耕書堂の再現スペースも素敵でした。葛飾北斎の絵を参考に作られた空間は、江戸の版元がどんな場所で仕事をしていたのかを想像させてくれますし、そろばんを使った商談の駆け引きの話は面白く、当時の商人の知恵と機転の良さに思わず笑ってしまいました。こういう細かい生活感のあるエピソードが、江戸の街をぐっと身近に感じさせてくれます。
水運の歴史をクルーズ船で辿るシーンも、映像がとても気持ちよかったです。川面から見る街は、現代の景色の中にも確かに江戸の面影があって、「この場所で1日千両が動いていたのか…」と想像するだけでワクワクします。江戸橋倉庫の存在が、まさにその歴史を物語っていました。
老舗のはんぺん屋さんのエピソードも心に残ります。サメを無駄なく使うという発想は、昔の人の知恵と環境への優しさが詰まっています。試食シーンを見ていると、画面越しに香りや食感まで伝わってきそうでした。
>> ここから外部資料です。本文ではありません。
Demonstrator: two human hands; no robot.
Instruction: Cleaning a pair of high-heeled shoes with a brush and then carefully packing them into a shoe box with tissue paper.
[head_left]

最後のうちわ・扇子店では、浮世絵の版元だった歴史や、歌川広重・国芳の作品がうちわとして息づいていることに感動。役者のスキャンダルを遠回しに描いた浮世絵なんて、江戸の人々の洒落っ気とユーモアを感じさせてくれます。
全体を通して、日本橋という街がただの歴史的な名所ではなく、今も息づく“江戸の精神”を持った場所であることを強く感じました。見終わった後、「日本橋を歩いてみたい」という気持ちが自然と湧き上がってくる、そんな素敵な回でした。